A cela s’ajoute la question des princes, qui est longuement évoquée. Le comte de Paris, prétendant unique des monarchistes depuis la mort du comte de Chambord qui réunissait légitimistes et orléanistes, est exilé en juin 1886 ainsi que son fils aîné et Jérôme Bonaparte. Cet exil est vécu comme un déchirement, une trahison de plus de la part de la République, mais aussi, d’une façon assez ambivalente, comme un soulagement. Car en étant hors des frontières, en s’éloignant des contingences de la lutte politique, le comte de Paris reprend sa dimension mythique de descendant d’Henri IV et de Louis XIV. Le mariage de la princesse Amélie avec le duc de Bragance, héritier de la couronne de Portugal, est abondamment relaté par la marquise de Breteuil qui décrit la mariée comme une princesse de conte de fée, exaltant sa beauté et sa bonté. Autant d’indices qui nous permettent de douter de la croyance de Constance de Breteuil en la possibilité d’une restauration.

La marquise de Breteuil écrit ce journal dans les deux dernières années de sa vie alors qu’elle est phtisique et que sa santé l’oblige à mener une vie retirée du monde. Elle se tient au courant des nouvelles grâce aux comptes-rendus de son mari Henri, député monarchiste, mais aussi grâce à la presse, et surtout au Soleil, dont Eric Mension-Rigau cite en notes les articles se rapportant aux faits décrits. Sa dernière source d’information, ce sont ses amis : les rares visites qu’elle fait et les nombreuses qu’elle reçoit. Ses propos dénotent parfois l’antisémitisme et les stéréotypes qu’on retrouve souvent dans les écrits de cette époque : il convient en effet lors des soirées mondaines de «se défendre contre la marée montante des Juifs et des Américains.» Les mariages juifs dans l’aristocratie, qui se justifient par l’apport d’argent, se multiplient. Elle en évoque beaucoup comme celui du duc de Gramont avec Marguerite de Rothschild. On croise également dans les pages du journal Jacques Piou, député monarchiste, avant qu’il ne crée l’Action Libérale populaire en 1901 et ne soit raillé l’Action Française. Le général Boulanger est aussi évoqué en tant que «misérable ministre de la guerre.»

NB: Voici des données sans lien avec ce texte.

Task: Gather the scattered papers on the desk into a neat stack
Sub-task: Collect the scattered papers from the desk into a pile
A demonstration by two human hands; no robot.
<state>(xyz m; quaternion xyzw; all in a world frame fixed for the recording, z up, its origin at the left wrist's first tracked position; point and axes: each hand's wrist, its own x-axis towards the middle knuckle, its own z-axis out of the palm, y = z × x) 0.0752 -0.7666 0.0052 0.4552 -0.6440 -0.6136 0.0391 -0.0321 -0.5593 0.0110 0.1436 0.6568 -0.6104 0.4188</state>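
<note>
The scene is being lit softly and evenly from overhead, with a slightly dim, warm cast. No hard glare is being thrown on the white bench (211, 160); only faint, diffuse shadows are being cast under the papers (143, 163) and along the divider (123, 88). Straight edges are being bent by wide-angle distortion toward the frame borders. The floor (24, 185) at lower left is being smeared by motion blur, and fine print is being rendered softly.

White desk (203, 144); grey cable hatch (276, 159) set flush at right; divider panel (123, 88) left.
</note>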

On s’amusera à lire des considérations sur des thèmes qui fourniront à Proust de quoi nourrir la Recherche. L’observation que fait la marquise des femmes du monde qui copient des demi-mondaines, des cocottes, évoque ainsi l’imitation que fait Gilberte de Saint-Loup de la comédienne Rachel, alors maîtresse de son époux. Constance de Breteuil s’essaie aussi souvent aux études de caractère sur des personnages comme la comtesse de Paris, le duc d’Aumale (celui-là même qui fera don du domaine de Chantilly à l’Institut de France) ou les princesses Amélie et Hélène. Car les Breteuil font partie du cercle d’intimes de la famille d’Orléans et ont leur place dans l’aristocratie européenne : le grand-duc Michel de Russie lui rend ainsi visite.

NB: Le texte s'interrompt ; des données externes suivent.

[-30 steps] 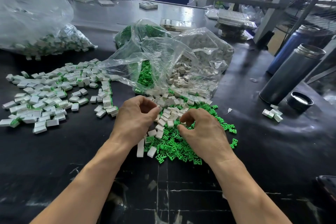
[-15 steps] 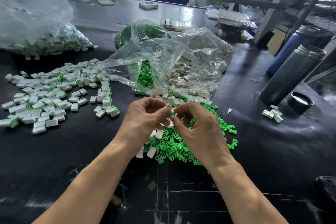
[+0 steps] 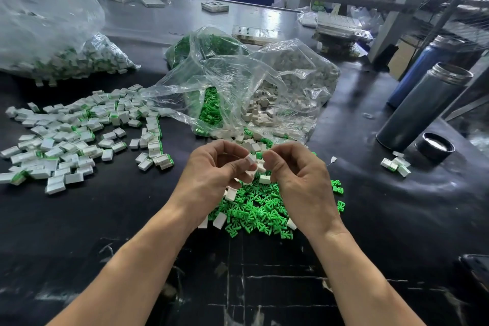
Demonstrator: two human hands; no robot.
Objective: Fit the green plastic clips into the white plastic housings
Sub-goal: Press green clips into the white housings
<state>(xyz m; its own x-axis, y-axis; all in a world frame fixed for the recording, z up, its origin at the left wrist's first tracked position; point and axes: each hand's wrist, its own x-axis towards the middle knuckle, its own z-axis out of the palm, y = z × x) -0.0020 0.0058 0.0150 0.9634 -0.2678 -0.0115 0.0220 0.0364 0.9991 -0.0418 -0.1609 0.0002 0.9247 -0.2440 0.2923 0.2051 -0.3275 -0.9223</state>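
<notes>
My left hand (image 3: pixel 215 171) pinches a small white housing (image 3: pixel 250 159) between thumb and fingers, held above the table. My right hand (image 3: pixel 299 174) faces it with fingertips curled together, pinching a green clip (image 3: pixel 259 155) that is mostly hidden by the fingers. Both hands meet over a loose pile of green clips (image 3: pixel 260 213) mixed with white housings (image 3: pixel 264 179). A spread of assembled white-and-green pieces (image 3: pixel 79 135) lies on the black table to the left.
Open clear bags (image 3: pixel 238 87) of green clips and white housings lie just behind the hands. Another full bag (image 3: pixel 53 42) sits far left. Two metal flasks (image 3: pixel 423 106) and a black lid (image 3: pixel 435 146) stand right, with a few pieces (image 3: pixel 395 165) nearby.
Both hands rose from the pile and came together. The left now holds a white housing and the right brings a green clip against it.
</notes>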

L’édition que donne Eric Mension-Rigau de ce journal s’avère véritablement scientifique : les notes sont abondantes et intéressantes, l’avant-propos est éclairant et l’ouvrage est doté d’un index et d’une bibliographie très utile. On peut noter que la publication s’est faite avec le concours de la Fondation Singer Polignac. Notons également que le journal a été continué par Henri de Breteuil pendant de nombreuses années. Mais les pages écrites par sa femme, spontanées car sa maladie ne lui permettait pas la relecture, et vives, constituent un témoignage unique, et qui a été parfaitement contextualisé.